L'infertilità dramma occidentale. Un convegno
l’Italia ha un tasso annuo di concepimenti che l’Europa, l’area del mondo di gran lunga di minore fecondità, raggiunge con la sola natalità
C’è un problema di infertilità della popolazione italiana che va ben al di là del numero delle nascite, in calo da anni e anni e che ormai da un anno all’altro fa segnare il record storico delle minori nascite di sempre nel nostro paese. Non sono infatti soltanto le nascite a perdere terreno inesorabilmente, sono i concepimenti nel loro complesso – dati dalle nascite più le interruzioni volontarie di gravidanza e gli aborti spontanei – a perderne ancora di più dal momento che gli aborti, sia volontari che spontanei, registrano un crollo di proporzioni assai superiore a quello delle nascite.

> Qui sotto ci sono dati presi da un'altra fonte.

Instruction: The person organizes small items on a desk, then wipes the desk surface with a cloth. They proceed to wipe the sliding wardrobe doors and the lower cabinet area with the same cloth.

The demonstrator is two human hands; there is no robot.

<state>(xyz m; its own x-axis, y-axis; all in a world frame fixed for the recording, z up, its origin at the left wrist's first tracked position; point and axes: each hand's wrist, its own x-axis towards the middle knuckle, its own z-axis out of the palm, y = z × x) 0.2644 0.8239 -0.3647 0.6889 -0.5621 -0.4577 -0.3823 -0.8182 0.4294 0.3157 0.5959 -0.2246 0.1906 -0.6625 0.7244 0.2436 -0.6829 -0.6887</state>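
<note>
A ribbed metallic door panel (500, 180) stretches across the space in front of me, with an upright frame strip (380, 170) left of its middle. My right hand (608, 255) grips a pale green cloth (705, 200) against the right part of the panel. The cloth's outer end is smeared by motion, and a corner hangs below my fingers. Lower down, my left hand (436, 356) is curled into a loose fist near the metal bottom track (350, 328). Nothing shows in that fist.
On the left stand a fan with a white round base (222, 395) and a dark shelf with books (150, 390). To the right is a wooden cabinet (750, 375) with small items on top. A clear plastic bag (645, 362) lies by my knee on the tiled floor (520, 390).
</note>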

D’accordo, ci sarà pure la pillola del giorno dopo e quella di più giorni dopo, a contenere la quota delle Ivg, ma il loro calo è impressionante. E che dire degli aborti spontanei, che evidentemente non sono influenzati dal ricorso a quelle pillole? Non ci sono ancora i dati ufficiali di Ivg e aborti spontanei per il 2015, ma dai dati dei primi mesi di quell’anno è possibile ricavare questa assai attendibile conclusione: che tra il 2013 e il 2015 mentre le nascite hanno perso il 5,5 per cento della loro consistenza (dato ufficiale), le Ivg hanno perso il 13 per cento e gli aborti spontanei addirittura il 19 per cento (stime) per una perdita media dei concepimenti, in due anni, dell’8 per cento che ha assai modesti margini di oscillazione. Abbiamo perso in due anni almeno 55mila concepimenti, passando da 687mila a 632mila (stima). Cosicché l’Italia ha un tasso annuo di concepimenti che l’Europa, l’area del mondo di gran lunga di minore fecondità, raggiunge con la sola natalità.
Altro che infertilità, dunque, sarebbe più giusto dire sterilità, sterilità bella e buona della popolazione italiana. Di questi temi si è parlato in un convegno internazionale a Roma promosso dal professor Ermanno Greco, direttore del Centro di medicina e biologia della riproduzione. Trattandosi (anche) di medici e medicina, logico che l’accento fosse posto sulle patologie che possono condizionare la capacità di fare figli delle coppie, e segnatamente della parte maschile della coppia. Perché non è certo un mistero che, in modo particolare nell’occidente, si sta assistendo al fenomeno dello scadimento del liquido seminale maschile sia in termini quantitativi che qualitativi (mobilità degli spermatozoi), che ha varie cause strettamente morfologiche come l’alterazione del Dna degli spermatozoi, che a sua volta può derivare da malattie come varicocele, criptorchidismo, infiammazione della prostata, da stili di vita eccessivi per alcool, fumo e droghe, perfino da fattori ambientali. Siamo dalle parti, se ci si pensa, del Piano nazionale della fertilità della ministra Lorenzin, che raccomanda prevenzione. La cosa ha ricadute anche sulla Procreazione medicalmente assistita, tanto che proprio ieri il convegno sulle “Novità in Pma” a Roma faceva il punto della situazione, dal momento che l’infecondità maschile condiziona non solo il ricorso alla Pma, incrementandolo, ma anche le possibilità di riuscita, complicandole. E’ bene che si parli di infecondità. Perché molto sul piano medico-preventivo gli individui che ne sono affetti possono fare, per evitare e per rimediare.
Ma non si può ignorare la questione di fondo, semplicissima e riassumibile in questi termini: per avere la capacità di fare figli bisogna farli, i figli, perché se non si fanno quella capacità si indebolisce e declina. Ora, il punto è questo: che in occidente, e l’Italia ne è la punta di lancia, sta sempre più precipitando, tra sfiducia nel futuro, scetticismo esistenziale e individualismo, la voglia stessa di fare figli, mentre quei pochi che si fanno si pretendono esenti da rischi: cosicché li si sposta sempre un po’ più in là nel tempo, a sicurezze personali e famigliari tutte acquisite. Ed è così che l’orizzonte esistenziale dell’individuo si presenta mai come oggi tanto privo, e privato, della prospettiva dei figli. Ma se questa prospettiva viene meno, scompare anche la capacità fisiologica di renderla concreta.